I was quiet, taking this in.

"What you need to do now is expand your options," my mother said. "Check out the bulletin boards around campus. Take a dance class. Join the spelunkers' club."

What could I say? The last thing I wanted was to go tramping around in a cave with a bunch of headlamped troglodytes. I already felt like I was underground. I didn't hazard this, though. I said sure, I'd make an effort, and mumbled my way off the phone.

My mother would have liked to give me strength. And in odd ways she did. On the path from the dorms to the campus I had to pass a hedge of
Daphne odera,
a shrub with clusters of citrusy flowers that grew around my mother's house. I wanted nothing more than to go back to sleep, but I plucked a sprig and held it to my nose, and that scent was restorative; it led me down the path. As I walked, an old Latin hymn she used to sing drifted into my head.
Dona nobis pacem.
A simple phrase, carried on a changing rivulet of melody. I sang it over and over until I reached the doors of the classroom, unaware of what the Latin meant: grant us peace.
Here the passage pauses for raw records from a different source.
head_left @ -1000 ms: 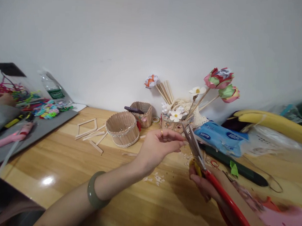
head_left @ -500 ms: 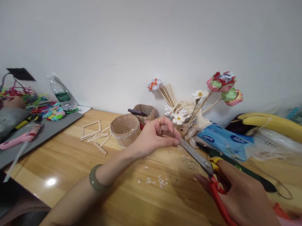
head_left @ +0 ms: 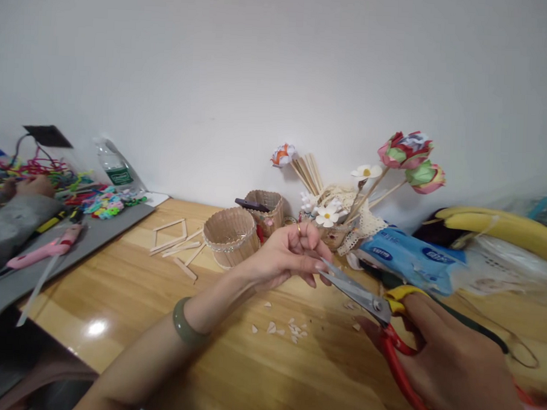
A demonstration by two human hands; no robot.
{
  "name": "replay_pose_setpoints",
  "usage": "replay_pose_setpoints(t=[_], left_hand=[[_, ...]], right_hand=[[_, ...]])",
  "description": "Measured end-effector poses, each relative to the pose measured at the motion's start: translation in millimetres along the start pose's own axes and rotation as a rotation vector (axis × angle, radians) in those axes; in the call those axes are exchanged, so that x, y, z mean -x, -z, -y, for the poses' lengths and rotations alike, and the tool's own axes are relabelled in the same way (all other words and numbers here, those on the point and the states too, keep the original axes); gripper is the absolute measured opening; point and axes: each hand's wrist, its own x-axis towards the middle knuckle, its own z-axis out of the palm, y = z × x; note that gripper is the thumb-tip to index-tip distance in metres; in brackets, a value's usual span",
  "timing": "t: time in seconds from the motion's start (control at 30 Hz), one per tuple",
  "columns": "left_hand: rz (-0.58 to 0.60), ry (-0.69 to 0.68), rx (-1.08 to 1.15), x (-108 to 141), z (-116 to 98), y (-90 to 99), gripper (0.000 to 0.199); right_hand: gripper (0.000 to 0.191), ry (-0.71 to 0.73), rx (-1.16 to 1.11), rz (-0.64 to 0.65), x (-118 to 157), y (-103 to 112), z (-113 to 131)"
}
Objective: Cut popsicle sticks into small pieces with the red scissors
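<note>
My left hand (head_left: pixel 292 254) is pinched above the table, with a ring on one finger and a green bangle (head_left: pixel 187 323) on the wrist. Whatever its fingertips hold is too small to make out. My right hand (head_left: pixel 448 351) grips scissors (head_left: pixel 358 293) with red and yellow handles. Their blades, slightly parted, point left and reach the left fingertips. Below the hands, several small pale petal-shaped pieces (head_left: pixel 295 331) lie on the wooden table (head_left: pixel 230 372).
Behind stand a stick-walled basket (head_left: pixel 231 242), a second basket (head_left: pixel 273 214) with a phone on it, and paper flowers (head_left: pixel 405 151). A blue tissue pack (head_left: pixel 407 256) lies right. Wooden sticks (head_left: pixel 170 243) and a pink glue gun (head_left: pixel 45 252) are left, near another person's sleeve (head_left: pixel 23 218).
The scissor blades have parted slightly at my left fingertips, and the left fingers have curled differently. The whole view has shifted a little, so things appear farther right.
</note>
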Motion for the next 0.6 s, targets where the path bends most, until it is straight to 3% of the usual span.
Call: replay_pose_setpoints(t=[0.3,0.6], left_hand=[[-0.148,-0.021,0.177,0.1,14.7,-9.2,0.031],[-0.220,-0.035,0.226,2.5,17.6,-15.0,0.032]], right_hand=[[0.032,0.011,0.239,-0.047,-3.1,10.1,-0.1],[0.024,0.012,0.324,-0.097,-1.0,12.6,-1.2]])
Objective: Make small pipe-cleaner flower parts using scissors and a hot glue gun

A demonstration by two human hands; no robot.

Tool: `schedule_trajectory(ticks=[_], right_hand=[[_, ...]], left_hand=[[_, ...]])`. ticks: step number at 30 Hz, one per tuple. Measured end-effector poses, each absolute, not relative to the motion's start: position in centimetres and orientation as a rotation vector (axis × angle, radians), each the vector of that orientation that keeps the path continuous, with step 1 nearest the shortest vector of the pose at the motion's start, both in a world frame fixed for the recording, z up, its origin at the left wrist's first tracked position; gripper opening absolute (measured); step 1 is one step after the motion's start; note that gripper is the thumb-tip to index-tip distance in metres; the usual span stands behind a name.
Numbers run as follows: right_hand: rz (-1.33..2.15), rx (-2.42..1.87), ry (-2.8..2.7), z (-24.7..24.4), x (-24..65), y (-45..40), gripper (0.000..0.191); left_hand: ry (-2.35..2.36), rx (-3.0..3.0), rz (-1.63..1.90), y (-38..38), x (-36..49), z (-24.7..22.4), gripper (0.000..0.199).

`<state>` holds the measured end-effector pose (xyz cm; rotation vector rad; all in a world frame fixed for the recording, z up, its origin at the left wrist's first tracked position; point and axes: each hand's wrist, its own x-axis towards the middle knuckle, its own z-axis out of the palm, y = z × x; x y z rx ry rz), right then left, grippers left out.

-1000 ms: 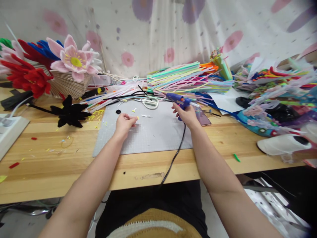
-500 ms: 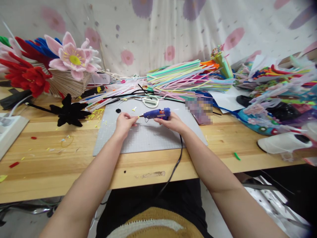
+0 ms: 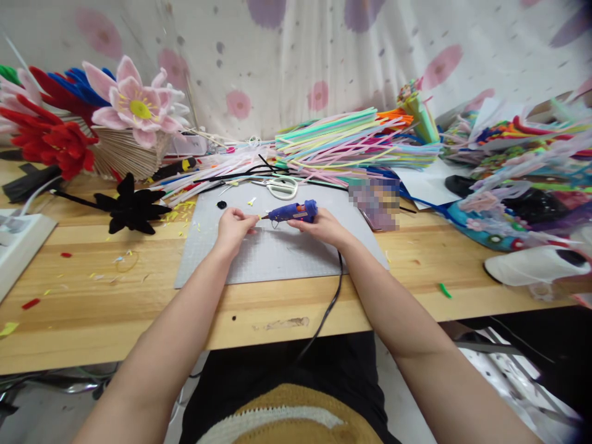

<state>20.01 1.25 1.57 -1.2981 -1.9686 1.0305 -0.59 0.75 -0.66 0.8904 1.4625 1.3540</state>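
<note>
My right hand [image 3: 324, 227] is wrapped round a blue hot glue gun [image 3: 292, 213], its nozzle pointing left and its black cord hanging toward the table's front edge. Facing it, my left hand [image 3: 235, 229] is closed in a pinch on a tiny yellowish piece [image 3: 259, 217] right at the nozzle tip. The piece is too small to make out well. Both hands are over a grey cutting mat [image 3: 277, 265]. Behind them on the mat lie white-handled scissors [image 3: 283, 188], a small black disc [image 3: 221, 205] and a small yellow-and-white scrap [image 3: 251, 201].
A black fuzzy flower [image 3: 132, 205] lies left of the mat. Pink [image 3: 139, 108] and red flowers stand behind it. Bundled pipe cleaners [image 3: 342, 139] line the back. To the right are a phone [image 3: 377, 206], partly blurred, and a white cylinder [image 3: 531, 266]. A power strip [image 3: 23, 246] sits far left.
The view has shifted very slightly. Both hands stay in nearly the same place, with the glue gun's nozzle still at the small piece.
</note>
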Motion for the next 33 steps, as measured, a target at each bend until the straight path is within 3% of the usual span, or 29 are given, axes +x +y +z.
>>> schedule_trajectory(ticks=[33], right_hand=[[1.01,-1.315,-1.914,1.52,19.81,1.29,0.035]], left_hand=[[1.473,0.929,1.296,0.76,-0.61,-0.64,0.039]])
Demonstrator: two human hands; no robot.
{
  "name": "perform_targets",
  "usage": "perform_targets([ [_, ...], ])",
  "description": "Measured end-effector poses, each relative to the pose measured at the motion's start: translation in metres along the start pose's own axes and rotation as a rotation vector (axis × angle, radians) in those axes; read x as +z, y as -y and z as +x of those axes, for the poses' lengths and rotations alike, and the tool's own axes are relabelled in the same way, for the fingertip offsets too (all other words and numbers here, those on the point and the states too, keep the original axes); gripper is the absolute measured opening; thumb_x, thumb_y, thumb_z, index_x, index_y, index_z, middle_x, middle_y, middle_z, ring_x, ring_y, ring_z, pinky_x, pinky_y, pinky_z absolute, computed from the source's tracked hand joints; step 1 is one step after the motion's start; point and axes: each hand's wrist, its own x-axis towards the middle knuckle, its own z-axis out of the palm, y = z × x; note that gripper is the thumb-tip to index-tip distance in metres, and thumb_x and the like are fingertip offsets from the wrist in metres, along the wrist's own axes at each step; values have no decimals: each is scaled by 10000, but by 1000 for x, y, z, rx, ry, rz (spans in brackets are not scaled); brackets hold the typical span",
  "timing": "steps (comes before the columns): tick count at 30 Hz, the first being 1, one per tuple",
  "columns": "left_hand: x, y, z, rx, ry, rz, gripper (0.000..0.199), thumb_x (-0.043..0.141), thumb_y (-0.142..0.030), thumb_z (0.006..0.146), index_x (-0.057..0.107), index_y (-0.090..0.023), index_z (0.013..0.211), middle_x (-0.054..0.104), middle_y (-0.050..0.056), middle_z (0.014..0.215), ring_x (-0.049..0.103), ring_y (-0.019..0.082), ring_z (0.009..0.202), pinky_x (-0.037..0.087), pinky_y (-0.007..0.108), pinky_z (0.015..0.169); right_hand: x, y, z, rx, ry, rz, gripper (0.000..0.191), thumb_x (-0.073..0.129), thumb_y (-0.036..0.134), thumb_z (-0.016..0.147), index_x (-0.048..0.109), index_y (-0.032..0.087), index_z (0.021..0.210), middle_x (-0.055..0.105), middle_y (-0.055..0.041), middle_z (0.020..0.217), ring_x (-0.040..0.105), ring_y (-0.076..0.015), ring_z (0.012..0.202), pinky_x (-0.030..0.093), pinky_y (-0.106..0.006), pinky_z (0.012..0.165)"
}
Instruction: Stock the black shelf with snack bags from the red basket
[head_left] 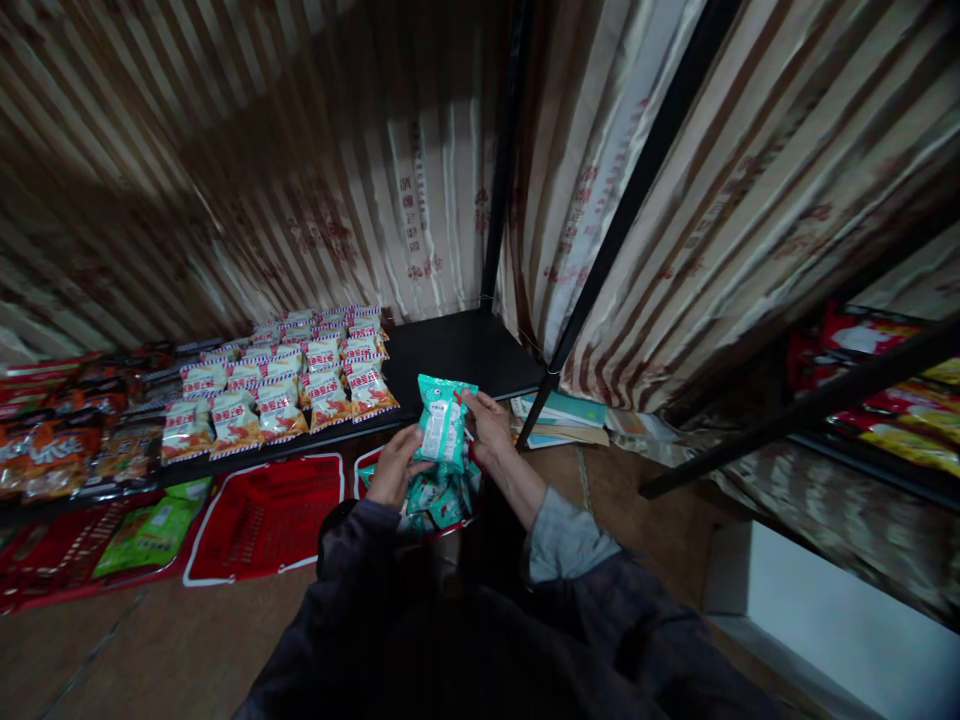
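A teal snack bag (444,428) with a pale printed panel is held upright between my two hands. My right hand (491,428) is closed on its upper right edge. At its lower left edge, my left hand (397,467) grips it with thumb and fingers. Directly beneath, several more teal bags (439,500) lie in a red basket (362,462), whose rim is mostly hidden by my hands and sleeves. Just beyond the basket runs a black shelf (442,345), with rows of white and orange snack bags (322,365) on its left part.
Left of my basket stands a red basket (266,515) with white trim; another holds green bags (154,530). Darker orange packets (64,440) fill the shelf's far left. Black posts (607,235) rise before curtains (337,180). Books (562,415) and a white box (840,630) lie right.
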Motion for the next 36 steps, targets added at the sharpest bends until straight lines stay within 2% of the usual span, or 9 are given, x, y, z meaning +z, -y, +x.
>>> perform_targets([
  [4,2,20,-9,-42,68,-85,418,790,-400,584,665,-143,889,675,98,987,634,202,886,518,352,812,0,-2,6,-1,-59,3,325,814,364,474,628,185,670,599,66,532,491,-93,457,383,-218,448],
  [8,4,33,-11,1,41,-113,451,786,-419,579,663,-142,912,682,96,995,635,201,910,512,341,822,-1,-7,8,0,-46,-23,332,806,402,485,617,192,660,590,69,526,489,-89,454,393,-218,459],
  [13,-4,28,-14,105,-90,73,420,760,-416,595,689,-154,915,706,63,868,640,185,769,512,311,717,-8,-3,17,-2,124,-192,347,770,484,535,641,201,691,626,39,588,531,-108,511,413,-233,501],
  [17,-14,18,-16,169,-72,280,332,769,-338,575,719,-167,855,708,50,803,629,180,725,491,279,685,-11,12,27,-148,335,-408,363,785,428,535,711,206,813,688,9,724,592,-135,658,449,-240,604],
  [20,-19,19,-15,171,-28,365,333,747,-348,604,720,-173,886,705,46,785,620,180,692,483,272,646,-9,20,29,-158,513,-523,295,775,404,542,728,192,740,684,11,685,575,-135,616,433,-246,579],
  [22,-20,24,-14,175,2,380,367,719,-373,642,710,-174,951,708,48,804,618,176,677,483,271,635,-7,20,28,-165,490,-534,259,765,404,544,724,184,675,664,17,623,546,-124,559,407,-241,541],
  [27,-20,33,-14,208,0,405,387,699,-386,674,705,-178,1000,709,43,821,604,151,640,475,254,631,-4,11,25,-151,256,-470,264,736,425,571,716,172,645,607,32,529,473,-96,474,344,-228,478],
  [32,-20,34,-17,141,-6,262,446,739,-398,623,702,-165,1002,702,43,786,609,160,633,487,269,621,-5,4,31,-159,257,-524,291,714,455,609,713,167,656,604,26,533,482,-107,478,349,-237,485],
  [36,-20,32,-18,130,-77,248,406,757,-396,583,723,-160,912,674,23,657,589,159,582,479,272,575,-6,5,26,-430,261,-747,258,618,428,733,728,202,790,688,-26,755,607,-202,731,459,-325,704],
])
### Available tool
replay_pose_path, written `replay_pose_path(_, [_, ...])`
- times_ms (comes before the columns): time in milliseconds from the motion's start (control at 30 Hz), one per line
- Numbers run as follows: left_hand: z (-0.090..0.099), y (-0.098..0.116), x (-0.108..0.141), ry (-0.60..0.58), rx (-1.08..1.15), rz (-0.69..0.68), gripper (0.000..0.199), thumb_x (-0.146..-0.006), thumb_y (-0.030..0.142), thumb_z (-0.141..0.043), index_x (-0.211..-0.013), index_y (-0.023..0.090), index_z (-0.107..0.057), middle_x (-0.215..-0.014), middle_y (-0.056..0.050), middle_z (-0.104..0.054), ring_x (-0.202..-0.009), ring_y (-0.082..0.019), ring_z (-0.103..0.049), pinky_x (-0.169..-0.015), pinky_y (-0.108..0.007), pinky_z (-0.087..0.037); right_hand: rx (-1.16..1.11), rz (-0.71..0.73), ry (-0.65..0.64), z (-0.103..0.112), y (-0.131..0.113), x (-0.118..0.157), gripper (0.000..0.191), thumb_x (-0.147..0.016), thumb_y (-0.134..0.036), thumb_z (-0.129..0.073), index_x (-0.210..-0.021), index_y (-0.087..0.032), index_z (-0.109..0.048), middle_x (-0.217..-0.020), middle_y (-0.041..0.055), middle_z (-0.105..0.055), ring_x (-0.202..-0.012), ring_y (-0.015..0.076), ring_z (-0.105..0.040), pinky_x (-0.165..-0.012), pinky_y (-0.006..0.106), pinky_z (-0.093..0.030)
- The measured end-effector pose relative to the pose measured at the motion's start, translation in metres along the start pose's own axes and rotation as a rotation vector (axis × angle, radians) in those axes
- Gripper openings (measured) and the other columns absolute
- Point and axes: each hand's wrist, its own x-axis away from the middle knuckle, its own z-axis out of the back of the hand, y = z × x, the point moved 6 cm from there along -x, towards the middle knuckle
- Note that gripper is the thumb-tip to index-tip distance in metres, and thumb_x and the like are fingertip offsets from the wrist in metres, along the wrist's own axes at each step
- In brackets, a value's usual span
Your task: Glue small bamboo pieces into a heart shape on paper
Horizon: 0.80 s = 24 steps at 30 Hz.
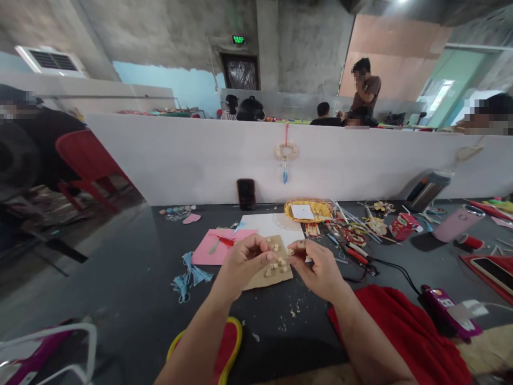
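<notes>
Both hands are raised over a piece of brown cardboard (260, 282) that bears several small cream-coloured clusters (284, 263). My right hand (316, 264) pinches a small cream piece (290, 252) between thumb and fingertips. To its left, my left hand (246, 262) has its thumb and index finger close together; anything between them is too small to make out. Under and behind the cardboard lie a white sheet (294, 229) and a pink sheet (204, 250) with a red tassel (225, 241).
Blue tassels (192, 275) lie left. A phone (246, 193) leans on the white partition (200, 160). Behind the hands is a yellow basket (326, 209). A glue gun (358, 255), red cloth (396, 331), pink cup (459, 223) and power strip (451, 313) are right. People sit beyond.
</notes>
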Motion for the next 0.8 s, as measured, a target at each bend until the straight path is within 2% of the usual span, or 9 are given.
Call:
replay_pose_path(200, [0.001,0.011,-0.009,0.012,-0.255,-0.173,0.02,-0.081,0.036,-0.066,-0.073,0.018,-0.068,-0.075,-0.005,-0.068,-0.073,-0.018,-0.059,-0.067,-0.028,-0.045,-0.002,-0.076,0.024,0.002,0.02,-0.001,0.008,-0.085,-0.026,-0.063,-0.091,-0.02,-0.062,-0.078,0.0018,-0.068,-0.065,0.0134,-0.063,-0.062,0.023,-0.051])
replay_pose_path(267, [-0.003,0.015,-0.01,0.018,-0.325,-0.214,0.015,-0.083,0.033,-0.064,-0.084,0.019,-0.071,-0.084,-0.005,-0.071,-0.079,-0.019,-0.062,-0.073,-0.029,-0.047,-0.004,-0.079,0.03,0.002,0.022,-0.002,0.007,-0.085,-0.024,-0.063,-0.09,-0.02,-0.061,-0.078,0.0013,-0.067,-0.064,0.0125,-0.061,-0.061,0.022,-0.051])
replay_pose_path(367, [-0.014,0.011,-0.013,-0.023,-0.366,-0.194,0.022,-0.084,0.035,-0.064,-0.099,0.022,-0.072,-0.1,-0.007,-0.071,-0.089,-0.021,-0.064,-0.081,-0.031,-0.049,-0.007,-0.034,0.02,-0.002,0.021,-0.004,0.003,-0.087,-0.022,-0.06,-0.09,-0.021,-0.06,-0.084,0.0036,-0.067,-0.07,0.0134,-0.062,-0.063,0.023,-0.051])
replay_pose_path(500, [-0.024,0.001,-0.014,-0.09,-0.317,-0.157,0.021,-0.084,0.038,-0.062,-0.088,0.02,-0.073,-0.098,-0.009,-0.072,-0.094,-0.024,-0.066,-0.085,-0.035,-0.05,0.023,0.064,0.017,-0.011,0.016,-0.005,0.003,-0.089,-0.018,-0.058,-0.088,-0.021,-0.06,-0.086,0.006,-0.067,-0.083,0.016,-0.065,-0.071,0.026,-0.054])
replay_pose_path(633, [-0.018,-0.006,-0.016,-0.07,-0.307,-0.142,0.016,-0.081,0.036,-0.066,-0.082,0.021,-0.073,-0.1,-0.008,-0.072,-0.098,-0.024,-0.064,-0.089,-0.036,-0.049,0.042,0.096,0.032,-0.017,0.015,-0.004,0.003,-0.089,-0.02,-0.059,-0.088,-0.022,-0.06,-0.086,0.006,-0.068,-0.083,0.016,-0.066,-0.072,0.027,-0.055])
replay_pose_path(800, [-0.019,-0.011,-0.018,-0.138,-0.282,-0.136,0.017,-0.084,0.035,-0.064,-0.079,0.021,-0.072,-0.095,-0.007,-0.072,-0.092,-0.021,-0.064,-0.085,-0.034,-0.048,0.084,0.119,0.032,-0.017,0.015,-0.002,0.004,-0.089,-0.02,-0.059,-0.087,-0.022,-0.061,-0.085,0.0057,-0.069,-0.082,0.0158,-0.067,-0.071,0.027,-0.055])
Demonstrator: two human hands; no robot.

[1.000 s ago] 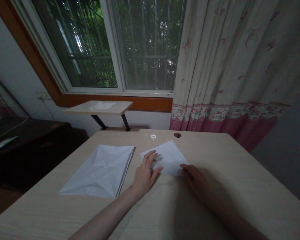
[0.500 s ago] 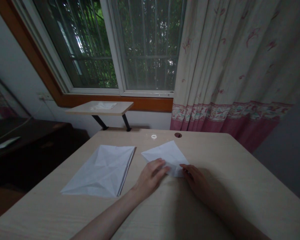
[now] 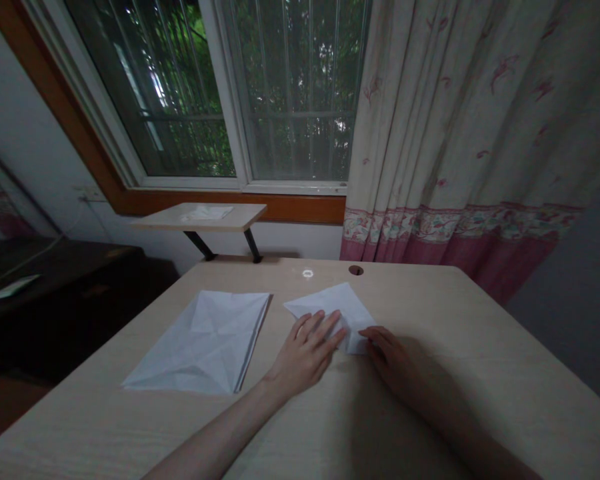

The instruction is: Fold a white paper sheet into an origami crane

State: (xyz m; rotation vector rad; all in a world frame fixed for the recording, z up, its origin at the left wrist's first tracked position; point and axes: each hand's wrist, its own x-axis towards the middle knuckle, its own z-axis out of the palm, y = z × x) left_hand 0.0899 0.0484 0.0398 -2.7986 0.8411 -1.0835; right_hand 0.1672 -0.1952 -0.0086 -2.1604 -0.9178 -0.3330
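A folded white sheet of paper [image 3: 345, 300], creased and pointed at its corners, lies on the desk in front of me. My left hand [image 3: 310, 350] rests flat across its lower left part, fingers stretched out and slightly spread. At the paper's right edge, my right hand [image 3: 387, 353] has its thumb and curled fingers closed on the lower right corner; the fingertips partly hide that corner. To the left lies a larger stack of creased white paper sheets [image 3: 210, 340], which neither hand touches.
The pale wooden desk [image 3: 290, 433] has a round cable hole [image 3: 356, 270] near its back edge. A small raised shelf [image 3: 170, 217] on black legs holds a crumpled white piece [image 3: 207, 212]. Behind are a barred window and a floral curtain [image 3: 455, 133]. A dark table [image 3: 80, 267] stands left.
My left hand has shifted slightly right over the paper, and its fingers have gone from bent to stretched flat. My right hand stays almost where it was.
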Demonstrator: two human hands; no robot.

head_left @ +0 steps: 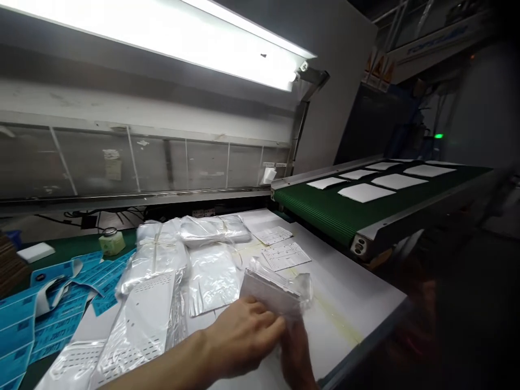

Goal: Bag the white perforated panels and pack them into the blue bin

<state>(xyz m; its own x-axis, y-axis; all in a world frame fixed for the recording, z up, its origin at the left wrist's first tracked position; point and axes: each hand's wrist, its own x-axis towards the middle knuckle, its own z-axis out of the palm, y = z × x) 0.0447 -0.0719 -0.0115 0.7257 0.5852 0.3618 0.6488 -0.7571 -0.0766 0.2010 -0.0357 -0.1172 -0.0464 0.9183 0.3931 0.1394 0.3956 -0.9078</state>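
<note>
While the left hand (239, 338) and right hand (296, 355) grasp a clear plastic bag (272, 290) above the white tabletop (349, 319), silvery packets (154, 260) nearby, printed sheets (285, 255) just beyond

- My white table (345, 309) stretches ahead of me, with a pale yellow streak across its right side.
- Two foil bags (213, 228) lie at its far end, one bound with string.
- A clear bag (213, 279) lies flat just below them.
- Two printed sheets (285, 256) lie side by side toward the right.
- A perforated foil stack (138, 338) sits near the table's left edge.
- Left of the table, a green mat (69, 244) carries blue labels (40, 319), a small jar (112, 242) and a white block (36, 252).
- To the right, a green conveyor (325, 208) carries white sheets (361, 187).
</note>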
I barely remember studying that quarter. When my midterms arrived with As and Bs, it seemed to be the work of some other girl. In the mornings, after rising from my narrow bed, I would slide the window open and sit with my feet out on the ledge, staring at the banked greenery of the rec center and the shimmering blue rectangle of the pool. From down on the pool deck, the residence hall loomed above the trees like an enormous waffle iron, its windows framed with concrete squares. When I had been in better spirits and spent my afternoons down there sunning on the grass, I used to count up and over from the edge of the building to find my particular box, and I remember thinking of the oddity of this arrangement, the way we were housed like rabbits in a hutch, pacing within feet of each other, walled up with our private worries and wishes. Walking down the hall to the communal shower with my towel cinched modestly around me, I was aware that I lived in a hive of other girls, but once I returned to my room and shut the door, the world dropped away around me. The walls jutting out from the window frames seemed designed to prevent us from catching sight of one another, or perhaps they were meant to prevent drunken rabblers from dropping bottles on each other's heads. Either way, when I sat at the window, feeling virtuous for getting myself a little sunshine and air (it wasn't spelunking, but it was a start), I could see only my allotted square of the view. There might have been another girl, one window over, leaning out beside me with a similar expression, but I would never have known she was there.